Exercise requirements » In the listing that follows, the lines starting at the one containing "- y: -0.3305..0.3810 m" and ending at the one containing "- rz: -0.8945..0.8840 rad" are to be returned exactly, both boundary lines included, and no others.

Records provided Start Marker

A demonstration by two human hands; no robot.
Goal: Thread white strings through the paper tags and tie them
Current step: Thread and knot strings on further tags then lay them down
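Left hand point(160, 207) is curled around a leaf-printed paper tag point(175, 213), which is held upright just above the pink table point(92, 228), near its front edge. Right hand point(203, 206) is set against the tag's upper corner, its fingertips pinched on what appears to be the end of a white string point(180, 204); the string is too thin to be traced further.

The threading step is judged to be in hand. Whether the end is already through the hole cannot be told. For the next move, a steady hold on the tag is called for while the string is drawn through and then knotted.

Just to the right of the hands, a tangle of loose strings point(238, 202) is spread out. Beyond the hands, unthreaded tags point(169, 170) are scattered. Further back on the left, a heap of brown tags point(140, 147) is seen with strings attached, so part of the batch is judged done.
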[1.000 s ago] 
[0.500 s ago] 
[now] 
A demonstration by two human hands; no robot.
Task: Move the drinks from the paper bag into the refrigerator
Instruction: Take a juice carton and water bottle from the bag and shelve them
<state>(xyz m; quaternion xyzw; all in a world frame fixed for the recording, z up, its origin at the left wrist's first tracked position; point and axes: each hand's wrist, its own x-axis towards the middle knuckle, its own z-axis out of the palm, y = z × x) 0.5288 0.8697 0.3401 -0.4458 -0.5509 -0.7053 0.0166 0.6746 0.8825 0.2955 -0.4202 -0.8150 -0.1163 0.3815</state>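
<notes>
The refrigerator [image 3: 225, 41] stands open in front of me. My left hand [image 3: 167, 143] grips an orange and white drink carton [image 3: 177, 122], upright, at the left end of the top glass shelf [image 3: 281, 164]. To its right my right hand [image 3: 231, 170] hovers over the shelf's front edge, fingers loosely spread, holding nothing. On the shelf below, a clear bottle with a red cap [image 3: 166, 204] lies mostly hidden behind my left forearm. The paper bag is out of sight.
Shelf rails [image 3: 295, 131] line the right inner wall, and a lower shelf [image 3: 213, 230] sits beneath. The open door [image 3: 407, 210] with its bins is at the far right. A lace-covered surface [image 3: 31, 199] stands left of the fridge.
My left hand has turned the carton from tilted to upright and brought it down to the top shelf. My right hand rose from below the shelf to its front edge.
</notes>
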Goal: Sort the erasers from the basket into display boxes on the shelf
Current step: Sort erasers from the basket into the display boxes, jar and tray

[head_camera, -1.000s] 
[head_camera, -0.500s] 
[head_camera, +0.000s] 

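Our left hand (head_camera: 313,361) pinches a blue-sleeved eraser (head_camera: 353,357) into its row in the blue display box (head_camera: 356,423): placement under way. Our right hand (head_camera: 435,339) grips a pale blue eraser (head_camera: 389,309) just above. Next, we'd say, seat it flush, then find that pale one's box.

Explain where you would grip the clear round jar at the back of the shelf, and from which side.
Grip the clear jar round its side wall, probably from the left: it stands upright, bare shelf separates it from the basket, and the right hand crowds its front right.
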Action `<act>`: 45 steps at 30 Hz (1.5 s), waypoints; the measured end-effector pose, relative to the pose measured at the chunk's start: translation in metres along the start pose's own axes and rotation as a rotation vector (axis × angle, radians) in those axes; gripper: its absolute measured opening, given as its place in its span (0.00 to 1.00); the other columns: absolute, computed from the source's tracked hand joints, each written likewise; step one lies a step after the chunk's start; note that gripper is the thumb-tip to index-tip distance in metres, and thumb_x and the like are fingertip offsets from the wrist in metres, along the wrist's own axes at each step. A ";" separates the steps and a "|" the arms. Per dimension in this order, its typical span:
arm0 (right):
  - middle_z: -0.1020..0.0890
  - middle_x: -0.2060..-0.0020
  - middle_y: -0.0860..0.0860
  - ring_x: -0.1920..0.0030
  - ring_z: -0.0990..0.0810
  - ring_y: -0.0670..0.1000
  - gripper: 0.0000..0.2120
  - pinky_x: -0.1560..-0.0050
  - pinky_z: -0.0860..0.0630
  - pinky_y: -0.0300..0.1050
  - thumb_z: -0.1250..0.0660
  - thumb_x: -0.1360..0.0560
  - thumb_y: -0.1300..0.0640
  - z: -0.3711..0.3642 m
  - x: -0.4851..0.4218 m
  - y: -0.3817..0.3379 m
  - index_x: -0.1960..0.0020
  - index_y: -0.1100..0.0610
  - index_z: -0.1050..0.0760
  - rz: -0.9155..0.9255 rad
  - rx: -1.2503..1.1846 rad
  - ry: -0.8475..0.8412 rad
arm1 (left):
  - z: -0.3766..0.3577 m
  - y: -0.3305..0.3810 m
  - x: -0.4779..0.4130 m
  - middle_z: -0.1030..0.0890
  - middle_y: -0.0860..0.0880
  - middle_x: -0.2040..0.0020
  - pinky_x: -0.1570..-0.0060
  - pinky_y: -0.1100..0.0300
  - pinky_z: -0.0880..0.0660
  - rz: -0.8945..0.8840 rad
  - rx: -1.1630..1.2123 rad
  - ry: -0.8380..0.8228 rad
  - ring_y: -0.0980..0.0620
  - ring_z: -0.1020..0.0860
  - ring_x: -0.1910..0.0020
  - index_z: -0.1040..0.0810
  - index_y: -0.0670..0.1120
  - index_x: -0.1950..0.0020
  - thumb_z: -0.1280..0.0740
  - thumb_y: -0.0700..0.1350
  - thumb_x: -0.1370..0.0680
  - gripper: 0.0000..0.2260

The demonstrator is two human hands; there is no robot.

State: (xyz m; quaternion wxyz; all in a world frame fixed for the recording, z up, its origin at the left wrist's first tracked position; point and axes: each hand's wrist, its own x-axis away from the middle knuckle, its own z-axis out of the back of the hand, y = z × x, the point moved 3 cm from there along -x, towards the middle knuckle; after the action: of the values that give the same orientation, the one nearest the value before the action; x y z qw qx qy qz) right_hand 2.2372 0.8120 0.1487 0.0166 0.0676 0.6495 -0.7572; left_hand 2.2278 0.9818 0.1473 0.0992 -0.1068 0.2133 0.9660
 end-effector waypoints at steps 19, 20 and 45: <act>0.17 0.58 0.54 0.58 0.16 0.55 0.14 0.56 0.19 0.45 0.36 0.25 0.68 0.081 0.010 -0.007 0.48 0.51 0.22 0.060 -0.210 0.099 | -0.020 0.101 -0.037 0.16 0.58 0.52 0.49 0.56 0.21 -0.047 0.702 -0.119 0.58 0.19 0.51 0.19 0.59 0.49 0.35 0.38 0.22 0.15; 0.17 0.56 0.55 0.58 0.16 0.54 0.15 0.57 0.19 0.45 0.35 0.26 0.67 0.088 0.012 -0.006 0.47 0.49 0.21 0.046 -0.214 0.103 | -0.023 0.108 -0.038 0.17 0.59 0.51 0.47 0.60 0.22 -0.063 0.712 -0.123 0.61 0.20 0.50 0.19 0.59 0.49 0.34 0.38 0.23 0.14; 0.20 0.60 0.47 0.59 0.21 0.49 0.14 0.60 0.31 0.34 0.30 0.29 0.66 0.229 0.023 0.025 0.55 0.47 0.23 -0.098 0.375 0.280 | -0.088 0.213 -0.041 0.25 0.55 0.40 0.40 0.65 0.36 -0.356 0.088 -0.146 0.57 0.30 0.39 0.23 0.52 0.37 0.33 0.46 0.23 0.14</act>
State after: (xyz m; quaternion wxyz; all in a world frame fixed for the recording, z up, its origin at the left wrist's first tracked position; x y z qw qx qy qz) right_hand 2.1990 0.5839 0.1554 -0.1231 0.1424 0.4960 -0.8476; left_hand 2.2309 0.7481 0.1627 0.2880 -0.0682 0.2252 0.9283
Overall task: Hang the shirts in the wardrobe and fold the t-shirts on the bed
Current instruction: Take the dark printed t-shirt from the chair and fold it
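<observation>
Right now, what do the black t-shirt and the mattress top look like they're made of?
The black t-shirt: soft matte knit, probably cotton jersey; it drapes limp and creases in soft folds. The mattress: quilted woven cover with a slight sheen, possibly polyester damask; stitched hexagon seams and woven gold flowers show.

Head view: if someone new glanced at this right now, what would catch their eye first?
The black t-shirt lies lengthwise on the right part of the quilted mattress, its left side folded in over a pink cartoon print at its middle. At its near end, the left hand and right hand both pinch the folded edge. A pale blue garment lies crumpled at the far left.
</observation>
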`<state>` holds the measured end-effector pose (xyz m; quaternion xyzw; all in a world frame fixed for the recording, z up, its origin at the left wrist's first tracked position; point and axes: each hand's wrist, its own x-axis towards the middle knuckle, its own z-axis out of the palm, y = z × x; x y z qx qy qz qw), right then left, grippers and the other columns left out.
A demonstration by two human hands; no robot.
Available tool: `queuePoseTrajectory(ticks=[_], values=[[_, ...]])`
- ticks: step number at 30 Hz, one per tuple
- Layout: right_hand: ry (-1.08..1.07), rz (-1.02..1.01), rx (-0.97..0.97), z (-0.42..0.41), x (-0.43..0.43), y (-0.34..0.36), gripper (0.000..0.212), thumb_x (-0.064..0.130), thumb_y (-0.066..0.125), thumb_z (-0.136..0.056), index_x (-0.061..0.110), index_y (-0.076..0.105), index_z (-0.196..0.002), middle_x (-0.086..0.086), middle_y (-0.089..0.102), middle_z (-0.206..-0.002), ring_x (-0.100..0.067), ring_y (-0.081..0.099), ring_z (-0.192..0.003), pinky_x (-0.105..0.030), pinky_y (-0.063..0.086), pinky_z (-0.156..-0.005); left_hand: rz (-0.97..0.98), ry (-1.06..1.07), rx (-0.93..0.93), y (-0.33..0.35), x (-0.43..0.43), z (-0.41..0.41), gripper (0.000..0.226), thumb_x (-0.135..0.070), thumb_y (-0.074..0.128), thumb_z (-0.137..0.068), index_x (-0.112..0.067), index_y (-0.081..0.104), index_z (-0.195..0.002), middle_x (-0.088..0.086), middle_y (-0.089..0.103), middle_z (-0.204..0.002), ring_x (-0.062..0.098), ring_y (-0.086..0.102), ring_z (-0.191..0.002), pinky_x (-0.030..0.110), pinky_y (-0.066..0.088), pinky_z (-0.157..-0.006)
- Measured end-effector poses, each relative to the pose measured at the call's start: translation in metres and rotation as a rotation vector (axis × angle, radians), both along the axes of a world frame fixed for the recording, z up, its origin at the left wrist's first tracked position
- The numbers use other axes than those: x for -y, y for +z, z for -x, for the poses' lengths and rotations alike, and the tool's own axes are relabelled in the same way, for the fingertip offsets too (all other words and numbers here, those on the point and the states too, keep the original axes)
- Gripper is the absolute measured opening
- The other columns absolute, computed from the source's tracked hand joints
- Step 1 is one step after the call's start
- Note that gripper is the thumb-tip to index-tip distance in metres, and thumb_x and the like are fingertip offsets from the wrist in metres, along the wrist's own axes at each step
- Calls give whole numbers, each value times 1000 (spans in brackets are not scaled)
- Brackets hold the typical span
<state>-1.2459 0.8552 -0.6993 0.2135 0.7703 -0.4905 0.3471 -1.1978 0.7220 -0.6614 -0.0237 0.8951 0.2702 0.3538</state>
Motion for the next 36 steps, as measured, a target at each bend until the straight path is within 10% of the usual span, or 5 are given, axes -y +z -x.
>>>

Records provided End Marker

Solution to the exercise »
  - y: -0.3305..0.3810 m
  - x: -0.4779..0.4130 m
  - middle_z: -0.1030..0.0890
  - middle_y: -0.0860..0.0880
  - middle_x: -0.2040..0.0020
  - pinky_x: -0.1570..-0.0060
  - pinky_y: -0.1100..0.0300
  - pinky_z: -0.0880..0.0660
  - rz: -0.8945..0.8840 rad

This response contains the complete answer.